Items listed in a dataset

-*-

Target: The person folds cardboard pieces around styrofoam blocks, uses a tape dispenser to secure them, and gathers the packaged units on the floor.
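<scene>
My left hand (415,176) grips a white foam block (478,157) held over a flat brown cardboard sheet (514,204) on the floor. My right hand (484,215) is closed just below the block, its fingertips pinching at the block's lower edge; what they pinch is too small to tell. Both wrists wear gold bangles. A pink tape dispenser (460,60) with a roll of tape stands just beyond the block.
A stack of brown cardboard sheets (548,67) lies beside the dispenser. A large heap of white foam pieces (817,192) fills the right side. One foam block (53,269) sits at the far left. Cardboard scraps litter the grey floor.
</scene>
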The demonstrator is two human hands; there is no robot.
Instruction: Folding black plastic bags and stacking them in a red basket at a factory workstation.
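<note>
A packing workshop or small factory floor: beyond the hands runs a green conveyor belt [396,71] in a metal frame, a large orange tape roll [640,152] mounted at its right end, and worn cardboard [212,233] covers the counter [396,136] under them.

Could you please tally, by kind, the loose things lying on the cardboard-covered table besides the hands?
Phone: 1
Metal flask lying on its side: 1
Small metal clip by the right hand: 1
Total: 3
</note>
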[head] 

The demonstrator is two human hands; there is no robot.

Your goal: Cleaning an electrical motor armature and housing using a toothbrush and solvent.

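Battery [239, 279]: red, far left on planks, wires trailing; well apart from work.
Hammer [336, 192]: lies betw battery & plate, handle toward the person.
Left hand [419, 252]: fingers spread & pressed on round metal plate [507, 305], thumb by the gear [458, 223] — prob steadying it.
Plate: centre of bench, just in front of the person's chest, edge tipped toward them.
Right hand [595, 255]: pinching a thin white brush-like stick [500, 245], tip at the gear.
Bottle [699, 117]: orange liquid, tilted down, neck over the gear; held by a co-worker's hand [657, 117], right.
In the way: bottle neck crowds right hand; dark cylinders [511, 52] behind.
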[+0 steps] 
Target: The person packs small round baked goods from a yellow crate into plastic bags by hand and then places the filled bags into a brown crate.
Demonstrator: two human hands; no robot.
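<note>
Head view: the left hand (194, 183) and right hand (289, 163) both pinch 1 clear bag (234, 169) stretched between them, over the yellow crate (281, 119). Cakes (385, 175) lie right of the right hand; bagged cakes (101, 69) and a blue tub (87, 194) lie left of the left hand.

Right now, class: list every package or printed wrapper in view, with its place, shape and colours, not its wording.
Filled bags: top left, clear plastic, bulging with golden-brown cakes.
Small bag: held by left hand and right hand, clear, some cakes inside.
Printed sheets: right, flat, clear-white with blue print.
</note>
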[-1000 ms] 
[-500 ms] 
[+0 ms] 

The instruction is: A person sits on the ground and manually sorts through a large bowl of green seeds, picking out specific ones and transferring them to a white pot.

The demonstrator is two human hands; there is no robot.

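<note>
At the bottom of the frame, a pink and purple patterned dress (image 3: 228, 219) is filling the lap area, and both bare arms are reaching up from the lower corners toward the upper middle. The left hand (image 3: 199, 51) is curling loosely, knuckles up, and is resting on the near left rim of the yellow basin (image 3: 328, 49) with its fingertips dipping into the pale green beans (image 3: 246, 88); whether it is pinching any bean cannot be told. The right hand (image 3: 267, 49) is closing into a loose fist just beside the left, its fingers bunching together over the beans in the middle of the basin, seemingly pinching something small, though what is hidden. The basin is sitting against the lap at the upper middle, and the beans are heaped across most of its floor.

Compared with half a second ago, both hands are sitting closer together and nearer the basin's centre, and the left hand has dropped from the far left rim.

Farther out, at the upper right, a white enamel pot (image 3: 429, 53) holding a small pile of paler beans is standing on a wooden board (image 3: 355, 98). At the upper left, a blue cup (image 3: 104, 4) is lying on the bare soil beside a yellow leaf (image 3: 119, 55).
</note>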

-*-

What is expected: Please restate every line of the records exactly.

Result for this exercise:
Target: The person folds cardboard pieces around styrofoam blocks, uses a tape dispenser to secure them, and gathers the packaged units on the floor.
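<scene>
My left hand (415,176) grips a white foam block (478,157) held over a flat brown cardboard sheet (514,204) on the floor. My right hand (484,215) is closed just below the block, its fingertips pinching at the block's lower edge; what they pinch is too small to tell. Both wrists wear gold bangles. A pink tape dispenser (460,60) with a roll of tape stands just beyond the block.
A stack of brown cardboard sheets (548,67) lies beside the dispenser. A large heap of white foam pieces (817,192) fills the right side. One foam block (53,269) sits at the far left. Cardboard scraps litter the grey floor.
</scene>
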The demonstrator is two human hands; there is no robot.
Instruction: Folding black plastic bags and stacking them in a red basket at a factory workstation.
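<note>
A packing workshop or small factory floor: beyond the hands runs a green conveyor belt [396,71] in a metal frame, a large orange tape roll [640,152] mounted at its right end, and worn cardboard [212,233] covers the counter [396,136] under them.

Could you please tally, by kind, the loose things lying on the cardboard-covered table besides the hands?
Phone: 1
Metal flask lying on its side: 1
Small metal clip by the right hand: 1
Total: 3
</note>
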[head] 

The demonstrator is two human hands; there is no robot.

Your goal: Cleaning an electrical motor armature and housing using a toothbrush and solvent.

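Battery [239, 279]: red, far left on planks, wires trailing; well apart from work.
Hammer [336, 192]: lies betw battery & plate, handle toward the person.
Left hand [419, 252]: fingers spread & pressed on round metal plate [507, 305], thumb by the gear [458, 223] — prob steadying it.
Plate: centre of bench, just in front of the person's chest, edge tipped toward them.
Right hand [595, 255]: pinching a thin white brush-like stick [500, 245], tip at the gear.
Bottle [699, 117]: orange liquid, tilted down, neck over the gear; held by a co-worker's hand [657, 117], right.
In the way: bottle neck crowds right hand; dark cylinders [511, 52] behind.
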[+0 steps] 
Target: The person packs small round baked goods from a yellow crate into plastic bags by hand and then places the filled bags into a brown crate.
Demonstrator: two human hands; no robot.
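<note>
Head view: the left hand (194, 183) and right hand (289, 163) both pinch 1 clear bag (234, 169) stretched between them, over the yellow crate (281, 119). Cakes (385, 175) lie right of the right hand; bagged cakes (101, 69) and a blue tub (87, 194) lie left of the left hand.

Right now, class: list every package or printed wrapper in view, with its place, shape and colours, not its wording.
Filled bags: top left, clear plastic, bulging with golden-brown cakes.
Small bag: held by left hand and right hand, clear, some cakes inside.
Printed sheets: right, flat, clear-white with blue print.
</note>
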[-1000 ms] 
[-500 ms] 
[+0 ms] 

The instruction is: A person sits on the ground and manually sorts through a large bowl of green seeds, picking out specific ones and transferring them to a white pot.

The demonstrator is two human hands; there is no robot.

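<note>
At the bottom of the frame, a pink and purple patterned dress (image 3: 228, 219) is filling the lap area, and both bare arms are reaching up from the lower corners toward the upper middle. The left hand (image 3: 199, 51) is curling loosely, knuckles up, and is resting on the near left rim of the yellow basin (image 3: 328, 49) with its fingertips dipping into the pale green beans (image 3: 246, 88); whether it is pinching any bean cannot be told. The right hand (image 3: 267, 49) is closing into a loose fist just beside the left, its fingers bunching together over the beans in the middle of the basin, seemingly pinching something small, though what is hidden. The basin is sitting against the lap at the upper middle, and the beans are heaped across most of its floor.

Compared with half a second ago, both hands are sitting closer together and nearer the basin's centre, and the left hand has dropped from the far left rim.

Farther out, at the upper right, a white enamel pot (image 3: 429, 53) holding a small pile of paler beans is standing on a wooden board (image 3: 355, 98). At the upper left, a blue cup (image 3: 104, 4) is lying on the bare soil beside a yellow leaf (image 3: 119, 55).
</note>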

Nothing else is needed for this exercise.